# Task brief:
Where a line in the listing contains the string "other", copy that line out.
|---|
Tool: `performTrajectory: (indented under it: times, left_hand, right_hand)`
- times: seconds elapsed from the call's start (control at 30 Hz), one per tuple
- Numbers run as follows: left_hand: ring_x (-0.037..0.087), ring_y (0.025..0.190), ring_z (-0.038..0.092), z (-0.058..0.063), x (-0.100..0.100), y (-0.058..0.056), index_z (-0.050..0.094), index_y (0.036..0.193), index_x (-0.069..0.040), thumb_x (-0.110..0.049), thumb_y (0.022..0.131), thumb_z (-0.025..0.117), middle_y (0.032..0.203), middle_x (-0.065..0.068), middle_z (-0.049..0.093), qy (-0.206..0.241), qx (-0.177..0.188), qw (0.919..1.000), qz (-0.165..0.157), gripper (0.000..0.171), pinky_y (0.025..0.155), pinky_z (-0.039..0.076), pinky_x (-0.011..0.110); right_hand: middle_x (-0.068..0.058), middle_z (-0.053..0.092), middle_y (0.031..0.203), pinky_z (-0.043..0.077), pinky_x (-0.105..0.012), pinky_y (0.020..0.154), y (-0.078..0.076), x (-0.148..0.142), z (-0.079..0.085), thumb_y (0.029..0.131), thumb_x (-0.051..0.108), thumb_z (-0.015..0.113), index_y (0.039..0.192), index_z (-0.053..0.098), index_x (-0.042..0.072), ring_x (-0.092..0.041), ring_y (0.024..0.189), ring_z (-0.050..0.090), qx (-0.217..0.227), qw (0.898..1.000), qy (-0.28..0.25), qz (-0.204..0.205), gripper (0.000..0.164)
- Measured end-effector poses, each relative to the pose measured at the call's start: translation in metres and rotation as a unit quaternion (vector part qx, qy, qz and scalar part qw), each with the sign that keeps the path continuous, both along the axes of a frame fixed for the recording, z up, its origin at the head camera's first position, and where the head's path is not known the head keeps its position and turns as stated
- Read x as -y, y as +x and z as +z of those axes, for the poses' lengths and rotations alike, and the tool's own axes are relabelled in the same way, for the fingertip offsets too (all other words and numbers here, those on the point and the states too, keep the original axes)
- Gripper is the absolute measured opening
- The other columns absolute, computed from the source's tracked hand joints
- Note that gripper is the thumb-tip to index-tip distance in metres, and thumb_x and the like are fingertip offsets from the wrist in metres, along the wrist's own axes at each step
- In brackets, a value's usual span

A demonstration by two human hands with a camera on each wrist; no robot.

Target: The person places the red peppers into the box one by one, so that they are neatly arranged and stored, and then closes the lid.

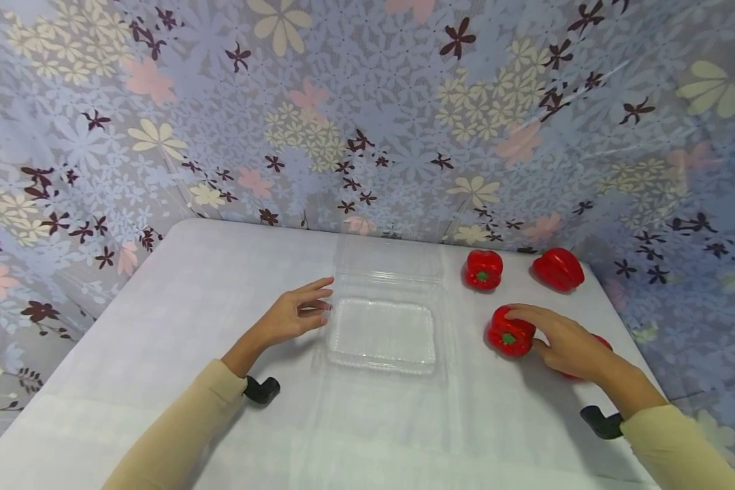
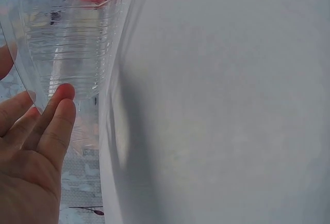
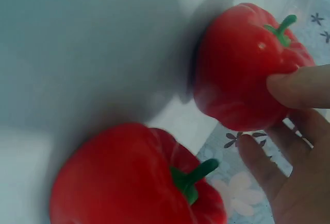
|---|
# Response box:
- Read x as -y, y as +x and z as +z of those axes, for the poses' lengths and rotations alike, and the tool's own axes are relabelled in the same way, for the fingertip offsets too (all other words and numbers here, those on the point and the states too, keep the original axes)
- The other columns absolute, computed from the source's tracked hand joints

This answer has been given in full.